- Data records -
<<<<

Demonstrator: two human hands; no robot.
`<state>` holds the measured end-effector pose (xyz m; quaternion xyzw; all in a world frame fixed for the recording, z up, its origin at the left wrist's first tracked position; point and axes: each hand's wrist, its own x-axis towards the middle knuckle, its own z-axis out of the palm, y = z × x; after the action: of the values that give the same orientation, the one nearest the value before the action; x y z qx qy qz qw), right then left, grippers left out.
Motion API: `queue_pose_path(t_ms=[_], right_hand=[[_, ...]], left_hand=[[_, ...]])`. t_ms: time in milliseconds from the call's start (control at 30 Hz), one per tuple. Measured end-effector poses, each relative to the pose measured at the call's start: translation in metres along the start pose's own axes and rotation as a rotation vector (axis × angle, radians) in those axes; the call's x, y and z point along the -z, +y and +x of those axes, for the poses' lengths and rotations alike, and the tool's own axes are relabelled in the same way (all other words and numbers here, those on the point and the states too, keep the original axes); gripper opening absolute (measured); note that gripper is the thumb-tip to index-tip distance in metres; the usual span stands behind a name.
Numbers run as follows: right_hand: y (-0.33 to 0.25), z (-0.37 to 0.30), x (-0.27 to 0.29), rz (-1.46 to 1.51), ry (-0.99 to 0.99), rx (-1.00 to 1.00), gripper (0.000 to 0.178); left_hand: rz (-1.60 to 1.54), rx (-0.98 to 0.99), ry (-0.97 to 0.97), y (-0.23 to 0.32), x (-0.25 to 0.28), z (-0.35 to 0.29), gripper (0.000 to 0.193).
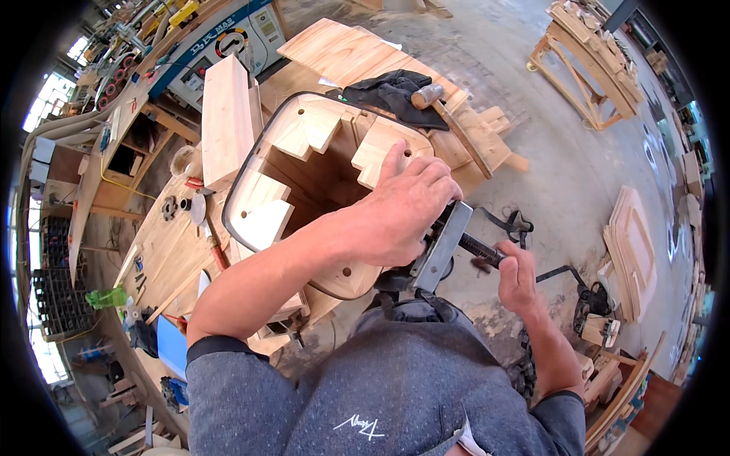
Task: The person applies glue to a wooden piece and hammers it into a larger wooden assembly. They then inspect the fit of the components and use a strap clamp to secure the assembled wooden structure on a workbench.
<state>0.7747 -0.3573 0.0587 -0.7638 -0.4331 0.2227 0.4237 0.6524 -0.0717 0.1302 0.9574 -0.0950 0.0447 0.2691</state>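
Note:
A hollow wooden box (258, 190) with rounded corners and a dark rim stands in front of me. Its corner blocks each have a small hole. Over its right edge lies my left hand (399, 209), fingers bent round the wood; the underside of the hand is hidden. Against the near right side sits a vise (443, 247) with a grey metal jaw and a dark threaded screw (482, 248). At the screw's outer end my right hand (520, 280) is closed round the handle, slightly blurred.
A wooden mallet (427, 96) and black cloth (391, 95) lie on boards behind the box. A thick timber block (226, 121) stands at its far left. Hand tools cover the workbench (156, 243) on the left. Shaped panels (631, 251) lean at right, below a wheeled wooden stand (593, 68).

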Motion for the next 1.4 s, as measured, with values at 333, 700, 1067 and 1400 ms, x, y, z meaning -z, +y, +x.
queue_pose_path(t_ms=[333, 700, 1067, 1400], right_hand=[[-0.032, -0.006, -0.026, 0.47, 0.112, -0.512, 0.057], [-0.022, -0.015, -0.037, 0.401, 0.276, -0.369, 0.04], [-0.052, -0.004, -0.01, 0.61, 0.071, -0.761, 0.046], [-0.038, -0.019, 0.012, 0.035, -0.242, -0.238, 0.064]], left_hand=[[0.15, -0.052, 0.141, 0.015, 0.006, -0.032, 0.07], [0.247, 0.206, 0.355, 0.044, -0.034, -0.105, 0.053], [0.242, 0.121, 0.596, 0.047, -0.045, -0.114, 0.046], [-0.763, 0.433, 0.718, 0.137, -0.213, -0.09, 0.059]])
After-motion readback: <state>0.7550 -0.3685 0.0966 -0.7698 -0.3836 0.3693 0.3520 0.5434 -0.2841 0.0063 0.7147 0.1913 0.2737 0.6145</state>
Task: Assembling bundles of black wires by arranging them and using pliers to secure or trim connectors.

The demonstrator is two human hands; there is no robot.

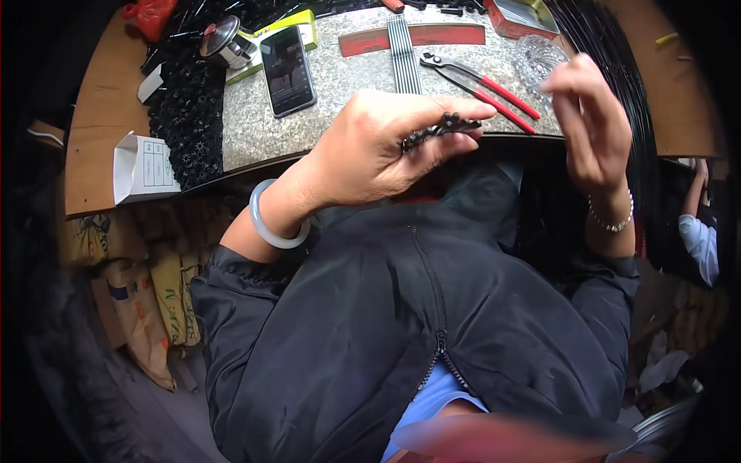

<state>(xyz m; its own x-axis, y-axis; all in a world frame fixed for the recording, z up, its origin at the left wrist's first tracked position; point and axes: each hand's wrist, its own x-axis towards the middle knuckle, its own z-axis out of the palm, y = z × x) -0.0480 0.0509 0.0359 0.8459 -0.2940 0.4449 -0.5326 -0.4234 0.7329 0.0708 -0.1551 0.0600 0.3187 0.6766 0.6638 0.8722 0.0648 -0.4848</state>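
Note:
My left hand [378,147], with a pale bangle at its wrist, is closed over the near edge of the work surface. Between its thumb and fingers sits a short row of small black toothed pieces [440,131], partly hidden by the hand. To the right my right hand [590,123] is raised beside a clear glass dish [540,62]. Its fingers are bent and slightly blurred in a pinch; whatever they hold cannot be made out. Red-handled pincers [494,91] lie between the two hands on the speckled surface. Thin metal rods [402,54] lie across a red strip [455,35].
A phone [289,73] leans on a yellow-green box [309,29] near a lidded metal pot [229,42]. Black toothed pieces [197,127] are heaped at left by an open white carton [145,166]. Long black rods [617,69] line the right side. Another person's arm [698,224] shows far right.

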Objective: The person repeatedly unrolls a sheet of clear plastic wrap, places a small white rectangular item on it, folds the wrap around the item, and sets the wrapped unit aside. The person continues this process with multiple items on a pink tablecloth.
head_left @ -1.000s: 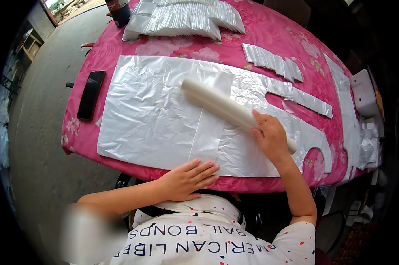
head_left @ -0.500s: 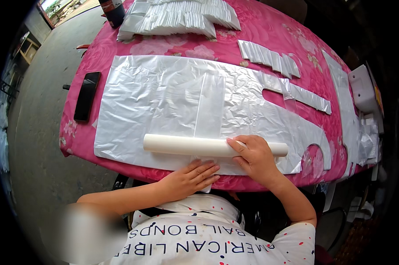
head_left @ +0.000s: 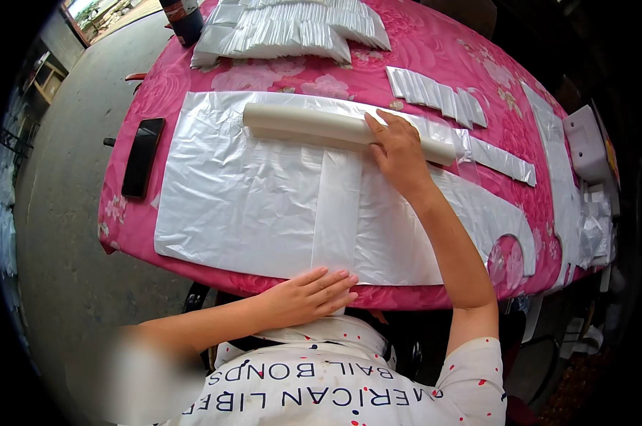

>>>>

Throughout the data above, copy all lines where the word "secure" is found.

- Reply to the exercise -
Task: The person applies glue to a wooden piece and hammers it into a larger wooden assembly. They then inspect the fit of the components and use a strap clamp to secure the assembled wooden structure on a workbench.
Task: Assembling bundles of black wires by arranging them and using pliers to secure or trim connectors.

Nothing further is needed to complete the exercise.